(1.) I think the Tribunal has totally failed to draw the irresistible inference from the facts placed before it. There was no scope for vacillation or giving the benefit of doubt to the assessee. The only conclusion that could be reached from the admitted facts was that the notice of demand was duly and properly served on the assessee. The Tribunal definitely misdirected itself and committed an error on the face of the record by taking the statement of the counsel as evidence before it. The statement of the counsel was to the effect that there was no such person by the name of Phool Singh who had authority to receive any such notice on behalf of the assessee. That could not have been relied on by the Tribunal as evidence before it.
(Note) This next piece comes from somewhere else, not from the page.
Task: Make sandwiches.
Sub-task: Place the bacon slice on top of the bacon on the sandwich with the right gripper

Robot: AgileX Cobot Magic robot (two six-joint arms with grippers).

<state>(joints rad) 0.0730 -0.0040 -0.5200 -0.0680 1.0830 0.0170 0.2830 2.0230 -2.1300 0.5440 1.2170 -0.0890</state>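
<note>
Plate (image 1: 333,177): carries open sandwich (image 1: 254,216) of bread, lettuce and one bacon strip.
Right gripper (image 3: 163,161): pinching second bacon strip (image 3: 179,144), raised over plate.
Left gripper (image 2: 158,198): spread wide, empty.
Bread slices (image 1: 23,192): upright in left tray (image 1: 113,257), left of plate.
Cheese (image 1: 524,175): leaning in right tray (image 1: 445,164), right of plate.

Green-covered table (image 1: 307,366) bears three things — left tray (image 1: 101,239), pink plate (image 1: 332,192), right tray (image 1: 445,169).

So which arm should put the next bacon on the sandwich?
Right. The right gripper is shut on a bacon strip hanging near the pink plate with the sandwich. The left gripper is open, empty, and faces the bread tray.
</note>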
If that was the position then the assessee should have come forward to deny such service on cogent evidence and until that was done the Tribunal would have the only option to proceed on the basis of the acknowledgment receipt which showed that the demand notice was duly served on the assessee. If the Tribunal had done so it would have reached the inevitable and inescapable conclusion that the demand notice had been duly and properly served. The Tribunal ought not to have misled itself by relying on the slip which contained a misleading note by an inspector that the correct name of the assessee was "Rash Behari Burman "and not" Rash Behari Das Barman". The Tribunal ought to have taken note of the fact that the assessee had all throughout been assessed as "Rash Behari Das Burman" and the returns filed by the assessee himself would have made the position absolutely clear and free from any doubt. In my opinion, the Tribunal has misdirected itself by taking into consideration irrelevant evidence and by discarding material and legal evidence before it.
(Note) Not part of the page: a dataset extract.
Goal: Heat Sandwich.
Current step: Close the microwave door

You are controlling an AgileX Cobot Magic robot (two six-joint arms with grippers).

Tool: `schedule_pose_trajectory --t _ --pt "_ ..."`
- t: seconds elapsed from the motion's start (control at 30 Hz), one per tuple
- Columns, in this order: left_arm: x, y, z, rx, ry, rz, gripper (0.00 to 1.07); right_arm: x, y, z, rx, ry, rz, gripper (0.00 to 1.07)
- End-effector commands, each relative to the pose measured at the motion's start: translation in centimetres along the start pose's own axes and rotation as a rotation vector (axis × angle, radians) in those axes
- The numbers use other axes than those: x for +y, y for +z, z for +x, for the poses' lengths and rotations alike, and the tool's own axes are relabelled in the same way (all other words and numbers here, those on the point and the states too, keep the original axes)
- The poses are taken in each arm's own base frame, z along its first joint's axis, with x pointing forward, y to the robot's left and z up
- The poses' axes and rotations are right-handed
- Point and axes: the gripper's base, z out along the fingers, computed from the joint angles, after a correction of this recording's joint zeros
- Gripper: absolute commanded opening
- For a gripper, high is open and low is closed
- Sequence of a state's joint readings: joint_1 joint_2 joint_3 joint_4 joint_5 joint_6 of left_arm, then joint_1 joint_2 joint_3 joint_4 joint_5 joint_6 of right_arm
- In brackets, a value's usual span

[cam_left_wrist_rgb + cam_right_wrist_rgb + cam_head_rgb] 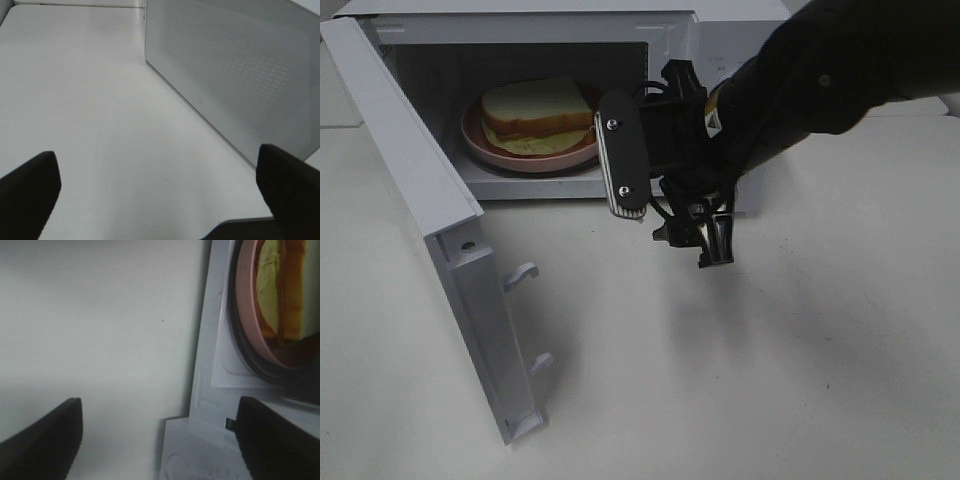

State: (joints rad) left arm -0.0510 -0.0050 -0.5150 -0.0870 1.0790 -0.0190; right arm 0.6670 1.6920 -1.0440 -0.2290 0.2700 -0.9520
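We see the sandwich [538, 115] lying on its pink plate [520, 160] inside the white microwave [720, 30], whose door [420, 190] stands swung wide to the left. Our right gripper [672, 228] hangs just in front of the oven's opening, jaws well apart and holding nothing. Our left gripper [160, 200] hovers over the white table [75, 100] beside the door's perforated face, its fingers spread wide, likewise empty.
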Motion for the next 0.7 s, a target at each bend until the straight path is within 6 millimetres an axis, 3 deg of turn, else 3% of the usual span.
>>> schedule_pose_trajectory --t 0.03,0.7 --pt "0.0 -0.3 0.1 -0.029 0.002 0.001 1.0 0.9 -1.4 0.5 -0.004 0.056 0.006 0.76" --pt "0.0 -0.3 0.1 -0.029 0.002 0.001 1.0 6.6 -7.6 3.7 0.04 0.366 -0.026 0.76"
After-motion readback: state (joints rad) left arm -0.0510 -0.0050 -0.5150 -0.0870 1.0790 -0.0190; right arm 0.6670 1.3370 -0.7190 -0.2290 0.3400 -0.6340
(2.) The facts remained that the assessee filed the return for 1955-56 by showing his status as HUF. The assessment form annexed to the demand notice showed that the advance taxes were paid by the assessee in respect of such return. It must follow, therefore, that such advance taxes were paid on the basis of his status as HUF and the amount so paid was duly taken into account in arriving at the balance figure mentioned in the demand notice. That being the position, it could hardly be. contended that the assessment order was not properly signed.
(3.) The Tribunal committed an error on the face when it failed to take into consideration that all that was required under Section 23(3) of the I.T. Act, 1922, was that (a) the assessment must be in writing, and (b) the determination of the amount must be on the basis of such assessment, and that the said requirements were duly complied with as would appear from the records and from the body of the notice of demand which was duly served on the assessee. Accordingly, the requirement of Section 29 was duly complied with. Under such circumstances, the inevitable conclusion that could be arrived at by the Tribunal was that the assessment was duly and properly made on the assessee by showing his status as an HUF for the assessment year 1955-56.